#### Problem description:
Using the data below, output the first line and every line after it up to and including the line containing "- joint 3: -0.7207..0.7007", exactly as written and with nothing added.

#### Supplied information:
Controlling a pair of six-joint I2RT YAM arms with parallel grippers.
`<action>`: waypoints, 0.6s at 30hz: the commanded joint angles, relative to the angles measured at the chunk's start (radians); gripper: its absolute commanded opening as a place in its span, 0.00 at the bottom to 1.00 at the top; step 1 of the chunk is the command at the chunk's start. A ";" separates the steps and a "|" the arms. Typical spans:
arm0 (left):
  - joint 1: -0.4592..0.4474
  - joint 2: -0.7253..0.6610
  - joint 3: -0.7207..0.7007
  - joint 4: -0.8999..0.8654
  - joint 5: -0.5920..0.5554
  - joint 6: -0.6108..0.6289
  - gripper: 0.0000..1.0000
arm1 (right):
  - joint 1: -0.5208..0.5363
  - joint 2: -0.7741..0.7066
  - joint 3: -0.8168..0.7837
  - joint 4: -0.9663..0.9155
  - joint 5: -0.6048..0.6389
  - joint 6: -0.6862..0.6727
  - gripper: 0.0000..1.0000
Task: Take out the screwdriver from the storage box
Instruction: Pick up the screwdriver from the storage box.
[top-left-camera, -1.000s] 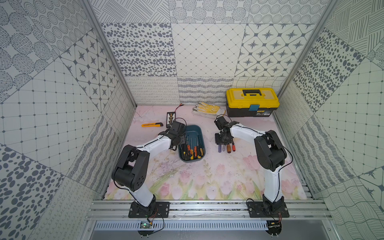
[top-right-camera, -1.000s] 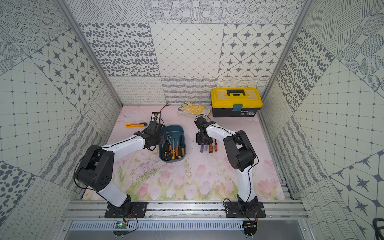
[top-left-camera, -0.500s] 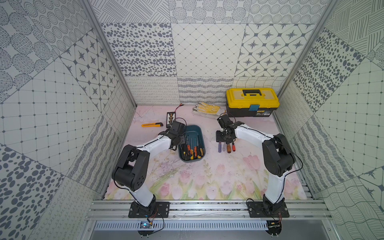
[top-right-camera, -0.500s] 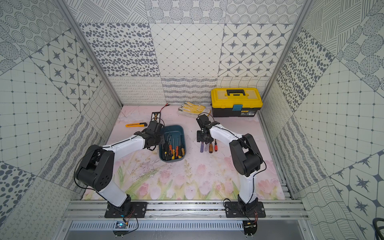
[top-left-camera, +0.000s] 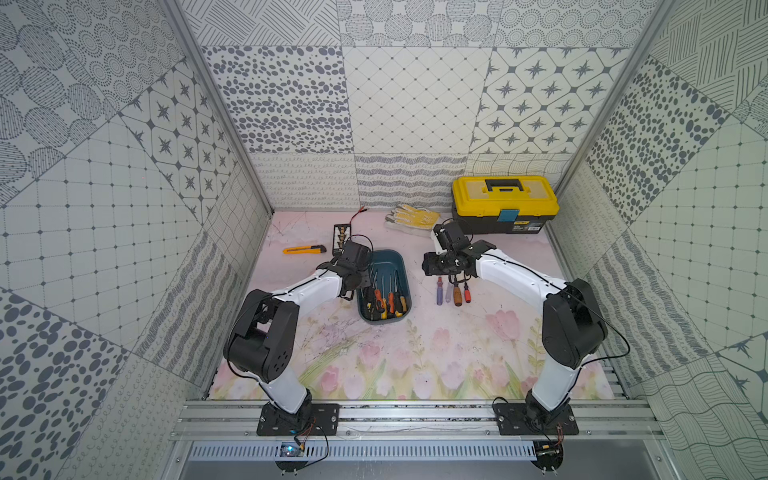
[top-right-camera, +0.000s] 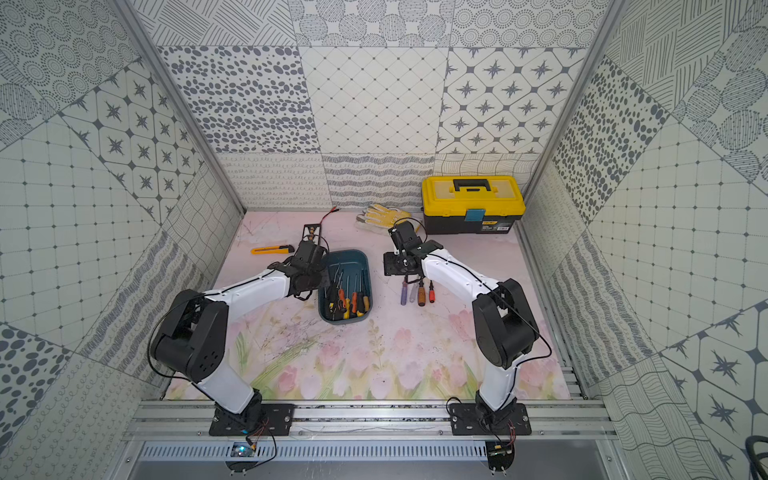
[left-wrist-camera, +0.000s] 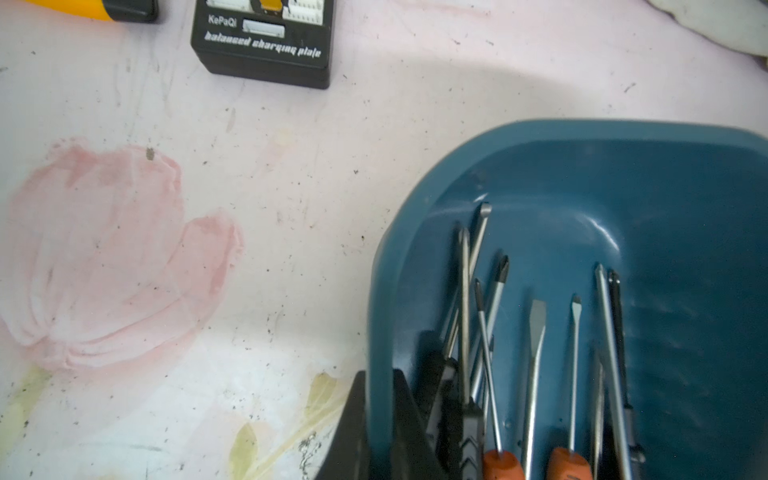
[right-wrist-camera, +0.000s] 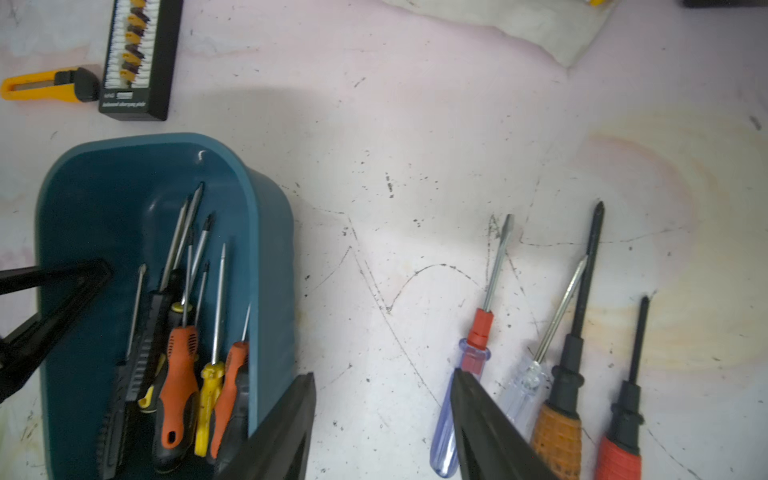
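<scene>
- Screwdrivers with orange, yellow and black handles lie heaped in the near end of the storage box, tips pointing toward the back wall.
- The storage box sits on the flowered mat, left of centre, between the two arms.
- The left gripper is clenched on the box's rim on its own arm's side, one finger inside and one outside.
- The right gripper hangs with jaws apart and nothing between them. It is over bare mat between the box and four loose screwdrivers lying side by side.
- Further back are a yellow toolbox, gloves, a utility knife and a charging plate.
</scene>
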 joint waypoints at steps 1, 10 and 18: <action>-0.002 -0.014 0.017 0.062 0.031 0.027 0.00 | 0.030 -0.025 0.038 0.051 -0.040 -0.009 0.57; -0.013 -0.011 0.009 0.076 0.065 0.033 0.00 | 0.125 0.042 0.109 0.051 -0.127 -0.003 0.53; -0.018 -0.010 0.009 0.083 0.067 0.029 0.00 | 0.191 0.125 0.168 0.022 -0.174 0.020 0.50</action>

#### Output for this task:
Controlling a pair of six-joint I2RT YAM arms with parallel grippers.
`<action>`: waypoints, 0.6s at 30hz: the commanded joint angles, relative to the angles measured at the chunk's start (radians); gripper: its absolute commanded opening as a place in its span, 0.00 at the bottom to 1.00 at the top; step 1 of the chunk is the command at the chunk's start. A ";" separates the steps and a "|" the arms. Typical spans:
arm0 (left):
  - joint 1: -0.4592..0.4474
  - joint 2: -0.7253..0.6610
  - joint 3: -0.7207..0.7007

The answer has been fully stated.